Jinkyeong Park, Brian D Hobbs, James D Crapo, Barry J Make, Elizabeth A Regan, Stephen Humphries, Vincent J Carey, David A Lynch, Edwin K Silverman, COPDGene Investigators, Jinkyeong Park, Brian D Hobbs, James D Crapo, Barry J Make, Elizabeth A Regan, Stephen Humphries, Vincent J Carey, David A Lynch, Edwin K Silverman, COPDGene Investigators

Abstract

Background: Multiple studies have identified COPD subtypes by using visual or quantitative evaluation of CT images. However, there has been no systematic assessment of a combined visual and quantitative CT imaging classification. We integrated visually defined patterns of emphysema with quantitative imaging features and spirometry data to produce a set of 10 nonoverlapping CT imaging subtypes, and we assessed differences between subtypes in demographic features, physiological characteristics, longitudinal disease progression, and mortality.

Methods: We evaluated 9,080 current and former smokers in the COPDGene study who had available volumetric inspiratory and expiratory CT images obtained using a standardized imaging protocol. We defined 10 discrete, nonoverlapping CT imaging subtypes: no CT imaging abnormality, paraseptal emphysema (PSE), bronchial disease, small airway disease, mild emphysema, upper lobe predominant centrilobular emphysema (CLE), lower lobe predominant CLE, diffuse CLE, visual without quantitative emphysema, and quantitative without visual emphysema. Baseline and 5-year longitudinal characteristics and mortality were compared across these CT imaging subtypes.

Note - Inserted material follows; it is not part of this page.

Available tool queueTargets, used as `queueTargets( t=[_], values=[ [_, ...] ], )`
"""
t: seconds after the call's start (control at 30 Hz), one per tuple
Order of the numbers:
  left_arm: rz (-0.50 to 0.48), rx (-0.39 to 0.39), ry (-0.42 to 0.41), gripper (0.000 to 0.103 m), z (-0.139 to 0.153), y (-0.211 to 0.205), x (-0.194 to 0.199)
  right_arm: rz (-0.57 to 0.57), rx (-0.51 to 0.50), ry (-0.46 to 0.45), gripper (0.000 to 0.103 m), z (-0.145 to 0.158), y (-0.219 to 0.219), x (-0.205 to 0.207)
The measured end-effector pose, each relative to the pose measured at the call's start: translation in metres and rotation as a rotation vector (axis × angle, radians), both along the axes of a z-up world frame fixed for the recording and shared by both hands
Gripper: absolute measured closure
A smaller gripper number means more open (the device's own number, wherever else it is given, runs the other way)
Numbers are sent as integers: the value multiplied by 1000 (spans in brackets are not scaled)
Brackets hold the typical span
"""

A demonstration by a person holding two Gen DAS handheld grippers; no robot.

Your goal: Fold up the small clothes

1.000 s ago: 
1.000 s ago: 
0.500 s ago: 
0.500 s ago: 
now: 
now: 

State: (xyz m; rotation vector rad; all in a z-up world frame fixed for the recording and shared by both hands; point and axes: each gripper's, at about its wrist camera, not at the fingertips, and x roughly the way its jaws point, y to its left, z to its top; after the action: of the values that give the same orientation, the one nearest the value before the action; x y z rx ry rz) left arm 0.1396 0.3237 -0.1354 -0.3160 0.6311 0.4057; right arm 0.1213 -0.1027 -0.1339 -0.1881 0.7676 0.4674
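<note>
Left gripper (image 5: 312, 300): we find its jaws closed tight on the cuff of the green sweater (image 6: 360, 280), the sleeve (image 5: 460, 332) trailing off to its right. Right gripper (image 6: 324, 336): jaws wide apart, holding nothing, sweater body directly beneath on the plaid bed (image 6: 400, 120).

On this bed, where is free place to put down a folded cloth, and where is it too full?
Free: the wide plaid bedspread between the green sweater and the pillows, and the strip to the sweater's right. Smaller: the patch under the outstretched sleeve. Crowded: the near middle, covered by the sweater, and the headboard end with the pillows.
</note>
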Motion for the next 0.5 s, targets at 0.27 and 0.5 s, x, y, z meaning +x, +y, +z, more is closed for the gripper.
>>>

Results: The overall mortality differed significantly between groups (P < .01) and was highest in the 3 moderate to severe CLE groups. Subjects having quantitative but not visual emphysema and subjects with visual but not quantitative emphysema were unique groups with mild COPD, at risk for progression, and with likely different underlying mechanisms. Subjects with PSE and/or moderate to severe CLE had substantial progression of emphysema over 5 years compared with findings in subjects with no CT imaging abnormality (P < .01).

Conclusions: The combination of visual and quantitative CT imaging features reflects different underlying pathological processes in the heterogeneous COPD syndrome and provides a useful approach to reclassify types of COPD.

Trial registry: ClinicalTrials.gov; No.: NCT00608764; URL: www.clinicaltrials.gov.

Keywords: COPD; CT imaging; epidemiology; heterogeneity; subtype.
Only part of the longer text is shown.